In 1946, the Minneapolis Community Chest conducted its first fund drive with the Red Feather as its symbol. In St. Louis Park, a local businessman was elected to head the Red Feather drive.
October 1950 saw a “coup” on the board of the St. Louis Park Community Fund and there was much infighting among members. It was then that it affiliated itself with the Hennepin County Community Chest. Confusion about charter amendments, proxies, and annual meetings made for a difficult time. In February of 1951 the group chose to revitalize the agency. Officers that year were John Lamb, Ken Wolfe, Mrs. John Yngve, and Barney Gross.

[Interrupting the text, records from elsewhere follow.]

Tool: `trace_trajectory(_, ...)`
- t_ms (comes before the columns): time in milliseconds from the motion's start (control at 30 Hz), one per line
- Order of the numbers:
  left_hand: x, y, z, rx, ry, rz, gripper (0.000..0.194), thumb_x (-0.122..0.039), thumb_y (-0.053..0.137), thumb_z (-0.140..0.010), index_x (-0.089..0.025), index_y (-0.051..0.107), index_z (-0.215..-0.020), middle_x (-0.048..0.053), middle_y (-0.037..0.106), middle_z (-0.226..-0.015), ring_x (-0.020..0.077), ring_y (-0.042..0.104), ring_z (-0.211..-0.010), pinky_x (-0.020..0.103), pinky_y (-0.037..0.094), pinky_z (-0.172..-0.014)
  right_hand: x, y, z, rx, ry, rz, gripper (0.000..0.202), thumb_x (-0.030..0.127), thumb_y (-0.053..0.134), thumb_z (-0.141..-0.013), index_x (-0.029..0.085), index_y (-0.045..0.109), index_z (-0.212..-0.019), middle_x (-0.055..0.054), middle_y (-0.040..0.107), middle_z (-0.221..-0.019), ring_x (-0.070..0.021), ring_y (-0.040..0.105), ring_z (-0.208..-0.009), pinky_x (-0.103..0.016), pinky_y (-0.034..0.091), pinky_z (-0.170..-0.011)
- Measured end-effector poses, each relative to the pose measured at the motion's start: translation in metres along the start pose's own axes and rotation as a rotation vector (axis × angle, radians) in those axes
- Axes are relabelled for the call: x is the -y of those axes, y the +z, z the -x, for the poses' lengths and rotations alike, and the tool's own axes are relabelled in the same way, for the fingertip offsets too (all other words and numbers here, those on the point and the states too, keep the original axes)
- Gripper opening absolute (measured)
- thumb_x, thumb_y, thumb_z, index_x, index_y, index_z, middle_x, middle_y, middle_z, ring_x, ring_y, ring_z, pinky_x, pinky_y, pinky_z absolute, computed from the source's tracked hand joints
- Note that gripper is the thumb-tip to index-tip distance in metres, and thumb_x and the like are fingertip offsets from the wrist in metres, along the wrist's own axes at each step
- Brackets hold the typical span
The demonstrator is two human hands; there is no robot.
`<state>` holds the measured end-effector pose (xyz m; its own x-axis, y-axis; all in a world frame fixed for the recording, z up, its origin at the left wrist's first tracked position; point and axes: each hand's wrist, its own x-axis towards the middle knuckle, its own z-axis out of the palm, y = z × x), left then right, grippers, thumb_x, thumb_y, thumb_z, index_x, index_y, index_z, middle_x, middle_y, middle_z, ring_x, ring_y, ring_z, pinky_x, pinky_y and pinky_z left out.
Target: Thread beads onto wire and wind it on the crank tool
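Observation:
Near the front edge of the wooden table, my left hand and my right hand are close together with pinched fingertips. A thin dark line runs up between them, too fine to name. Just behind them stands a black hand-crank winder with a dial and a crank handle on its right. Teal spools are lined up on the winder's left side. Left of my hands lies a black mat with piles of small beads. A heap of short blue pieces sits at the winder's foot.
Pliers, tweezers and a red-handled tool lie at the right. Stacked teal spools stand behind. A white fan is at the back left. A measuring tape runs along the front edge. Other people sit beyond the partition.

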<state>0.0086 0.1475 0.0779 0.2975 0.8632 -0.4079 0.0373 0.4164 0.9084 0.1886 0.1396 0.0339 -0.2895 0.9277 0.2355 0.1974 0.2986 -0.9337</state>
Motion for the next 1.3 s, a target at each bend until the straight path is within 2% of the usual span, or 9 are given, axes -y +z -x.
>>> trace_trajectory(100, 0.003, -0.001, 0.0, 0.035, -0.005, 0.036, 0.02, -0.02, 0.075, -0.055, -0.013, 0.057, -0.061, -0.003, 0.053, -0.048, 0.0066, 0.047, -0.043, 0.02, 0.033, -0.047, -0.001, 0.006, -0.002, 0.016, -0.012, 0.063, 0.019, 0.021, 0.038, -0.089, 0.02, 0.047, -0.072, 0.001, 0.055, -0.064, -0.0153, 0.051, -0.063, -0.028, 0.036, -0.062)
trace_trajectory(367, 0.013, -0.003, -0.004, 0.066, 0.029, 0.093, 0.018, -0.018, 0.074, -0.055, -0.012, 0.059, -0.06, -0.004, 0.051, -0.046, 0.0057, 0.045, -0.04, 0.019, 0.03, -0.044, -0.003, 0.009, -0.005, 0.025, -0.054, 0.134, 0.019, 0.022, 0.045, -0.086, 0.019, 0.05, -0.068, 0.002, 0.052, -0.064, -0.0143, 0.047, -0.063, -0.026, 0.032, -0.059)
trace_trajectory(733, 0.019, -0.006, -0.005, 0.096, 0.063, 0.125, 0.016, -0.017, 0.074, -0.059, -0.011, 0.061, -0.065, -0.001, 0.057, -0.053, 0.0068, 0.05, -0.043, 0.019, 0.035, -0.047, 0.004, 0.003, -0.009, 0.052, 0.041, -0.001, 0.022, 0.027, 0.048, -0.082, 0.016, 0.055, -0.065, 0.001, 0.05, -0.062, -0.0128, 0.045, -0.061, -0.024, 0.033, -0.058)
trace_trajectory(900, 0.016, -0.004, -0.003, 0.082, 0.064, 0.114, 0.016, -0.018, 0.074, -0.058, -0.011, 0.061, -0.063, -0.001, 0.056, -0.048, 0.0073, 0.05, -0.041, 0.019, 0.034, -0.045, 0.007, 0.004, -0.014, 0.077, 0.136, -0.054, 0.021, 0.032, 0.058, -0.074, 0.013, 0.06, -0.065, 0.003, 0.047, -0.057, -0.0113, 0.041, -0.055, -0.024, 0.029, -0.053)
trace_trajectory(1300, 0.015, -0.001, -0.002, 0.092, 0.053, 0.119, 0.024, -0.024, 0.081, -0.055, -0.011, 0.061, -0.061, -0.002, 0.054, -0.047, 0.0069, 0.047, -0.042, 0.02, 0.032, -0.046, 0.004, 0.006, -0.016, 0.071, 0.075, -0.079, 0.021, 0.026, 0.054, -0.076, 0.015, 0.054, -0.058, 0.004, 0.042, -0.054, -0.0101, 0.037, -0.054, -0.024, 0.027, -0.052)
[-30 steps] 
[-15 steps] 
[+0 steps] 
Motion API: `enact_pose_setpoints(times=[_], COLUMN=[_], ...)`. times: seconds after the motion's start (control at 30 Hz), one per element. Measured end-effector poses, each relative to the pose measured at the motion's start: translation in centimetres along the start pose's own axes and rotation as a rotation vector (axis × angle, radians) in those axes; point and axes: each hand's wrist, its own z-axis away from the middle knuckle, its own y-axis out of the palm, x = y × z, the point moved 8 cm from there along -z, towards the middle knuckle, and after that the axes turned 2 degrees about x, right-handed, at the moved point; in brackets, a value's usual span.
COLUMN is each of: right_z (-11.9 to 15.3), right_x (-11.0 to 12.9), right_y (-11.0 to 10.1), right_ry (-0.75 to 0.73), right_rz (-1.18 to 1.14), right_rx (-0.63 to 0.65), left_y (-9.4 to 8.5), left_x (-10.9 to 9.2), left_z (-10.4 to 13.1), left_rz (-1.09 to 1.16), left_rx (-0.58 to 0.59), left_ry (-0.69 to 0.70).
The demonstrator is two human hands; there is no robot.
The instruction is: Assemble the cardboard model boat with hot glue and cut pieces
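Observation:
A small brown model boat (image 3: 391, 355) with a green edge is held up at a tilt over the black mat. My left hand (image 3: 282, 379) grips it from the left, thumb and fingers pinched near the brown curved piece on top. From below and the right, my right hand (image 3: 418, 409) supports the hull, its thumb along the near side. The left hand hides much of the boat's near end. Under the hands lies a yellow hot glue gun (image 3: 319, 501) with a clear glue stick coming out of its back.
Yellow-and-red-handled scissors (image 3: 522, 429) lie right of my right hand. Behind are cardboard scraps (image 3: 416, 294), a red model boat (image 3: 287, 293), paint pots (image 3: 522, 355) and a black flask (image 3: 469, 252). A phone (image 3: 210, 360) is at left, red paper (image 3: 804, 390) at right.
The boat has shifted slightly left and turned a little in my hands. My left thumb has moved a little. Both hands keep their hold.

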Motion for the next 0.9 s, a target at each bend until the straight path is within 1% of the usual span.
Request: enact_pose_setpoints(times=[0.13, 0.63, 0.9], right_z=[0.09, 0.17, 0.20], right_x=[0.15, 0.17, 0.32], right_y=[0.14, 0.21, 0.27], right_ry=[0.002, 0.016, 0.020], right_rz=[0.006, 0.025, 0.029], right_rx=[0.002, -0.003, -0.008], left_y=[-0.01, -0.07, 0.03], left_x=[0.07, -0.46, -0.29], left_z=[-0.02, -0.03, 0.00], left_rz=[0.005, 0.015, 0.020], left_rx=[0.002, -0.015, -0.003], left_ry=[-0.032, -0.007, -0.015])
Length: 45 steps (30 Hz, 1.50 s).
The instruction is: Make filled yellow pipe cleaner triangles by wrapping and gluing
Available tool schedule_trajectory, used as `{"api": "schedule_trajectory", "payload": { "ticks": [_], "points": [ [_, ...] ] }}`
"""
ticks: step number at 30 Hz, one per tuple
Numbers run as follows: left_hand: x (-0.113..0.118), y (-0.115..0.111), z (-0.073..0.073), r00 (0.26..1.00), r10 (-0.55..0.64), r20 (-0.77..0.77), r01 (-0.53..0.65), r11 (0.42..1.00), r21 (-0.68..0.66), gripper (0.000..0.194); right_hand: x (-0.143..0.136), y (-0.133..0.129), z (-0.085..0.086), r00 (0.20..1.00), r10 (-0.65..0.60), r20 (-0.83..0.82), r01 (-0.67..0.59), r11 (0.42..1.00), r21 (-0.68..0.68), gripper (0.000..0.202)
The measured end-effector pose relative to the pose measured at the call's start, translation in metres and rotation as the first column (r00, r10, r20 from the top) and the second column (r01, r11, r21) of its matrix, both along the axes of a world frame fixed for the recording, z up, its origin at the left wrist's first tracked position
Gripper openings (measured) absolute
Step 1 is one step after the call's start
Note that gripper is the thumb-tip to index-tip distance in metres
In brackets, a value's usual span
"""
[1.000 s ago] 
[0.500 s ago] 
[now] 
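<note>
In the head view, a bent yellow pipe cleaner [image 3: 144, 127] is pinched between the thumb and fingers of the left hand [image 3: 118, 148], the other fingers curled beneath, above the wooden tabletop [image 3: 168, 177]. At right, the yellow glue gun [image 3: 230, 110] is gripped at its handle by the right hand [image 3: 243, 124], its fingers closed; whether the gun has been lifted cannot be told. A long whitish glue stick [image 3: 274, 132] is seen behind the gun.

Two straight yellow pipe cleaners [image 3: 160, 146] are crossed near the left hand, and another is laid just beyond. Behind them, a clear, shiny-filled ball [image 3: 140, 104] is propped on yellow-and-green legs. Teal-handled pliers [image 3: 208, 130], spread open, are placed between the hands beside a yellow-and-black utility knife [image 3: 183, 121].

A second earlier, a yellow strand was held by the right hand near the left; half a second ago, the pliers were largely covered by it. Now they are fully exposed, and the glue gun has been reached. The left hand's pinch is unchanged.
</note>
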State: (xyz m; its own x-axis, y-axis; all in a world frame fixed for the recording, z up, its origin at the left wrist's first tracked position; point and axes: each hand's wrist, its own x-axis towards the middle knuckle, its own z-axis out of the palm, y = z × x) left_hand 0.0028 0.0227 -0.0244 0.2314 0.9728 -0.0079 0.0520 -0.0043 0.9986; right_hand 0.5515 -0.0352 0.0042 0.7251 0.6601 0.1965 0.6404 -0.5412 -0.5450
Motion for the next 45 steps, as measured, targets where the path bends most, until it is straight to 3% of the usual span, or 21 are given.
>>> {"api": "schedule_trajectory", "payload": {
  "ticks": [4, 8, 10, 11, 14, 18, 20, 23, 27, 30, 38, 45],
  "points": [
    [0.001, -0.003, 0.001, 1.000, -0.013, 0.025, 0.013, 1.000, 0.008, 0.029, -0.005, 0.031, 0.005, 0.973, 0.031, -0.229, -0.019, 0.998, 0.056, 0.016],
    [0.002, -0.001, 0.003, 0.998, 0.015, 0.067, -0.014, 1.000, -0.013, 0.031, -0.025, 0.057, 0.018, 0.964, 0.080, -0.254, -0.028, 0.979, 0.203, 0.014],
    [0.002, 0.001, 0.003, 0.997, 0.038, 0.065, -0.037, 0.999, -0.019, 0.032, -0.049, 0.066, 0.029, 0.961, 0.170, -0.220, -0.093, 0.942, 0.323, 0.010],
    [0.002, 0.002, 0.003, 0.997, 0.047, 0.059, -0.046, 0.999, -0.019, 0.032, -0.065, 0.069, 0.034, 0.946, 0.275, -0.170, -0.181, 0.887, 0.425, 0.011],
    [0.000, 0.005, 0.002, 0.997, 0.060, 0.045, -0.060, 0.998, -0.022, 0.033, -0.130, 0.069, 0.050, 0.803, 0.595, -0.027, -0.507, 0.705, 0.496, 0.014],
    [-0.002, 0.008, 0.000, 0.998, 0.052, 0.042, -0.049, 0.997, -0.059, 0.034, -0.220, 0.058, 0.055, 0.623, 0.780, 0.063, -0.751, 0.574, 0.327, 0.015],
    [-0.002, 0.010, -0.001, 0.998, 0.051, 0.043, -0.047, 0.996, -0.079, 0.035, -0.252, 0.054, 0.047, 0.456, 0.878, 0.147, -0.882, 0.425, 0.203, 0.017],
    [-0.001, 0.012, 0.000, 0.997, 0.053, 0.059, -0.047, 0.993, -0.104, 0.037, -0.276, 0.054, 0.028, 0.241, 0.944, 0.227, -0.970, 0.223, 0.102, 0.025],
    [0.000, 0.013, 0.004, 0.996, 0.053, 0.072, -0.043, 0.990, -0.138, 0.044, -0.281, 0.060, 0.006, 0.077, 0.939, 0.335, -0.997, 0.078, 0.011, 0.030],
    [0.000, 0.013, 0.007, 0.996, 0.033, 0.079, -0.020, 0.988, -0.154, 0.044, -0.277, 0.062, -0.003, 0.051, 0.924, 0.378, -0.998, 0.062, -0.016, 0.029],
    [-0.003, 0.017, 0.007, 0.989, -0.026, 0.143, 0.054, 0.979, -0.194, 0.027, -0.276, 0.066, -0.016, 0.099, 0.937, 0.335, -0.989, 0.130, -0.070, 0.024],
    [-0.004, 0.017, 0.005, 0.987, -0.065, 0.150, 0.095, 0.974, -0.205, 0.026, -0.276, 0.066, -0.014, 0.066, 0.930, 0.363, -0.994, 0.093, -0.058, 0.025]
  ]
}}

In 1953 the Community Fund was once again in danger of being disbanded, even though the entire Village’s recreation budget depended on it. Working as a pass-through between the Hennepin County Community Chest and the recipients, it no longer felt it had a meaningful role.
In October 1954, Herb Davis organized a rally to kick off the Red Feather Drive. 450 people attended the event, which featured pep talks from Ed Viehman of WCCO and Cal Karnstedt of KSPT. Other entertainers were the Ewald Quartet, child singing star Dick Johnson, and the 1955 Community Chest movie, “These Are Our Neighbors.”
In 1960, the United Fund of Hennepin County was established in response to the proliferation of fundraising efforts. The St. Louis Park Community Fund became part of this organization in about 1963. In 1973, the United Fund became the United Way of the Minneapolis Area. In 2001, Minneapolis and St. Paul merged to form the Greater Twin Cities United Way.